Quand le père Grandet eut fermé sa porte, il appela Nanon.

— Ne lâche pas le chien et ne dors pas, nous avons à travailler ensemble. À onze heures Cornoiller doit se trouver à ma porte avec le berlingot de Froidfond. Écoute-le venir afin de l’empêcher de cogner, et dis-lui d’entrer tout bellement. Les lois de police défendent le tapage nocturne. D’ailleurs le quartier n’a pas besoin de savoir que je vais me mettre en route.

Ayant dit, Grandet remonta dans son laboratoire, où Nanon l’entendit remuant, fouillant, allant, venant, mais avec précaution. Il ne voulait évidemment réveiller ni sa femme ni sa fille, et surtout ne point exciter l’attention de son neveu, qu’il avait commencé par maudire en apercevant de la lumière dans sa chambre. Au milieu de la nuit, Eugénie, préoccupée de son cousin, crut avoir entendu la plainte d’un mourant, et pour elle ce mourant était Charles : elle l’avait quitté si pâle, si désespéré ! peut-être s’était-il tué. Soudain elle s’enveloppa d’une coiffe, espèce de pelisse à capuchon, et voulut sortir. D’abord une vive lumière qui passait par les fentes de sa porte lui donna peur du feu ; puis elle se rassura bientôt en entendant les pas pesants de Nanon et sa voix mêlée au hennissement de plusieurs chevaux.

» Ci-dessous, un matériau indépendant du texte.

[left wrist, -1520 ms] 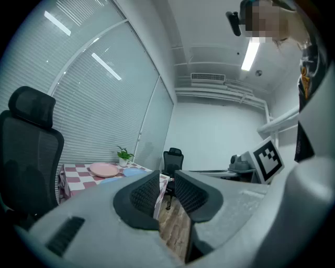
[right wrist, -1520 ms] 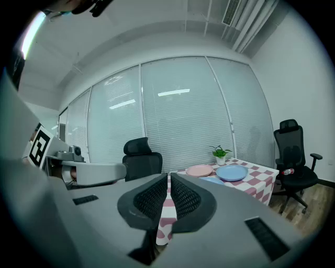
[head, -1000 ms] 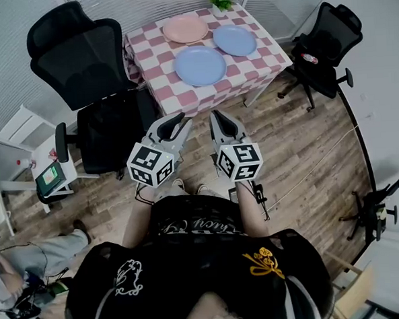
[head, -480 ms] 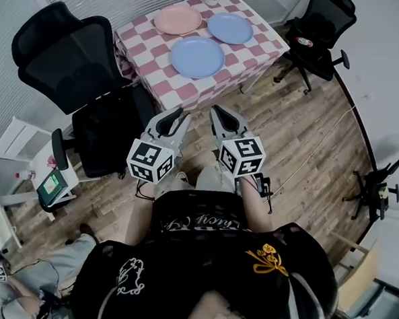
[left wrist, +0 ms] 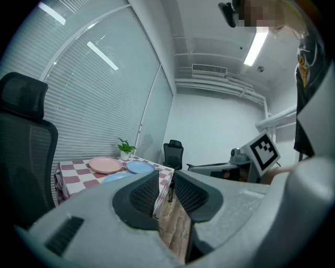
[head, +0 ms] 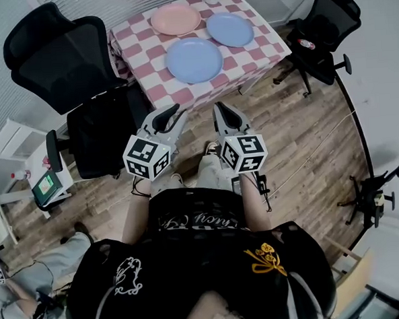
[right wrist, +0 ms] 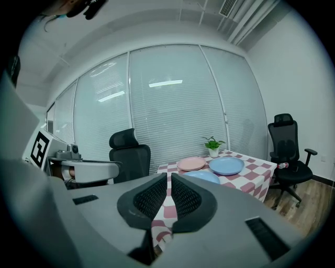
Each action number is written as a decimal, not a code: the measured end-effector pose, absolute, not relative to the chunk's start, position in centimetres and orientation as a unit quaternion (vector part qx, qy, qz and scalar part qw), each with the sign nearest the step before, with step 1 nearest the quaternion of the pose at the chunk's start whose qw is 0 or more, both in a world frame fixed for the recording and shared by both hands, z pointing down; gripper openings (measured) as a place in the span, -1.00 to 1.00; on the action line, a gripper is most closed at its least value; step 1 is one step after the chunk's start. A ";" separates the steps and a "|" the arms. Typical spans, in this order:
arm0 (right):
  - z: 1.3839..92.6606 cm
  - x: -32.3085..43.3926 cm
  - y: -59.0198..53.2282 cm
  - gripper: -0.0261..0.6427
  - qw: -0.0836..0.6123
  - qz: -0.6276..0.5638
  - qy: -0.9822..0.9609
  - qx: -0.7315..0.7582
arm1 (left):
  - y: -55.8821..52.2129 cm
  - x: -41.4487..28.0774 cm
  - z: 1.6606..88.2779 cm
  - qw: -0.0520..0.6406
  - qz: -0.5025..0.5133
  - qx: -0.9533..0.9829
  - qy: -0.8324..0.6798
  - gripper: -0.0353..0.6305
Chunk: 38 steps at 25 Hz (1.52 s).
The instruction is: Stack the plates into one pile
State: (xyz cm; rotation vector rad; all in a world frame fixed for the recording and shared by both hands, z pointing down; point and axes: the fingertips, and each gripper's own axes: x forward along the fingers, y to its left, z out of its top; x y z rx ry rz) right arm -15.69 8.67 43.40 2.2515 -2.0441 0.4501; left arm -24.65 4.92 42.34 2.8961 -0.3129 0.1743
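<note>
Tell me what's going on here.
A person stands back from the checkered table with a tool in each hand. The left tool and the right tool are both shut and empty, pointing toward the table. The pink plate, the far blue plate and the near blue plate lie side by side. Nothing is stacked yet.
</note>
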 end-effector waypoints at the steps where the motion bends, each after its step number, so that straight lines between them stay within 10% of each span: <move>1: 43.5 -15.0 8.2 -0.84 0.032 0.147 -0.667 0.730 | 4.4 -24.1 42.4 0.111 0.060 0.986 -0.112 -0.63; 20: 44.6 3.2 1.7 -0.84 0.035 0.169 -0.720 0.672 | -1.3 -7.3 43.7 0.120 0.092 0.968 -0.202 -0.63; 38: 50.0 5.7 -2.6 -0.84 0.052 0.231 -0.737 0.633 | -5.5 -8.3 48.5 0.168 0.158 0.932 -0.279 -0.58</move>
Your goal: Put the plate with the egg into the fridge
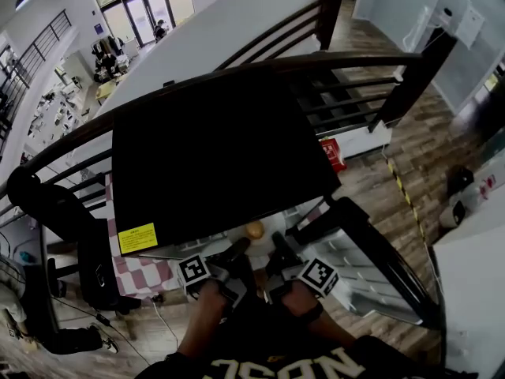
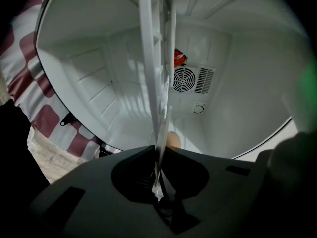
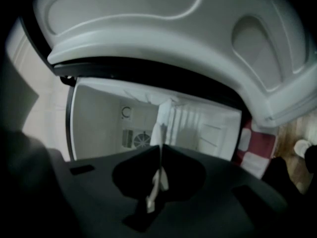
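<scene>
Two grippers, one in each of my hands, hold the same white plate (image 1: pixel 276 226) by its near rim. My left gripper (image 2: pixel 159 150) has its jaws pinched on the rim, which shows edge-on in the left gripper view. My right gripper (image 3: pixel 161 148) bites the rim the same way just beside it. The brown egg (image 1: pixel 254 230) sits on the plate just past my left jaws. The plate is at the open mouth of the black-topped fridge (image 1: pixel 213 156), reaching into the white compartment; I cannot tell whether it rests on anything inside. On the back wall are a round fan grille (image 2: pixel 184 79) and, above it, a small red item (image 2: pixel 179 58) too blurred to name. The fridge door (image 1: pixel 371 267) stands open at my right, and a red-and-white checked cloth (image 1: pixel 146 275) lies at the left.
</scene>
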Tool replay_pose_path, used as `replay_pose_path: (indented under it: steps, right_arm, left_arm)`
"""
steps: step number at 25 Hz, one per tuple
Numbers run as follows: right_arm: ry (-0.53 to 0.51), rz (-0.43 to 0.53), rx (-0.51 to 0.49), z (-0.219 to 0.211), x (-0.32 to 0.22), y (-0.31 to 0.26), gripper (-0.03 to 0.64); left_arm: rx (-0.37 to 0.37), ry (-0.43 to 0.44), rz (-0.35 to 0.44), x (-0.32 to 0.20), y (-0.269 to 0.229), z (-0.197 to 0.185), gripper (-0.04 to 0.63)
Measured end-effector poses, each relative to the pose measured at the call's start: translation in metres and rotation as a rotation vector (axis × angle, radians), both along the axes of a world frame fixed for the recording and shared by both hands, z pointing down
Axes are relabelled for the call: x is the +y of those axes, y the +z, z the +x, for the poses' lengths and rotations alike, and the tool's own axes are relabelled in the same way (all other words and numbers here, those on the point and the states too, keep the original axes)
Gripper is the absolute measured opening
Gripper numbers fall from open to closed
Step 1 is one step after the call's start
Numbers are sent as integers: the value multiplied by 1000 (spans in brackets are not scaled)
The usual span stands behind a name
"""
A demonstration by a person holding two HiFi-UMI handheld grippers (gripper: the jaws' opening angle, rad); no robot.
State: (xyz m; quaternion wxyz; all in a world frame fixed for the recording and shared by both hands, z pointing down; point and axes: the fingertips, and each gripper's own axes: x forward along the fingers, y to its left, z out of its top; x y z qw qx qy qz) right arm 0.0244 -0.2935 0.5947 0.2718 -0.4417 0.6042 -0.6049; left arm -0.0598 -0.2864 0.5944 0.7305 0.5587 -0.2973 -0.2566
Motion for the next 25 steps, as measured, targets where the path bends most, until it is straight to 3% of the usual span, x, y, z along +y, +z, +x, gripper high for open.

— Mon père enlèverait-il mon cousin ? se dit-elle en entr’ouvrant sa porte avec assez de précaution pour l’empêcher de crier, mais de manière à voir ce qui se passait dans le corridor.

Tout à coup son œil rencontra celui de son père, dont le regard, quelque vague et insouciant qu’il fût, la glaça de terreur. Le bonhomme et Nanon étaient accouplés par un gros gourdin dont chaque bout reposait sur leur épaule droite et soutenait un câble auquel était attaché un barillet semblable à ceux que le père Grandet s’amusait à faire dans son fournil à ses moments perdus.

— Sainte Vierge ! monsieur, ça pèse-t-il ?… dit à voix basse la Nanon.

— Quel malheur que ce ne soit que des gros sous ! répondit le bonhomme. Prends garde de heurter le chandelier.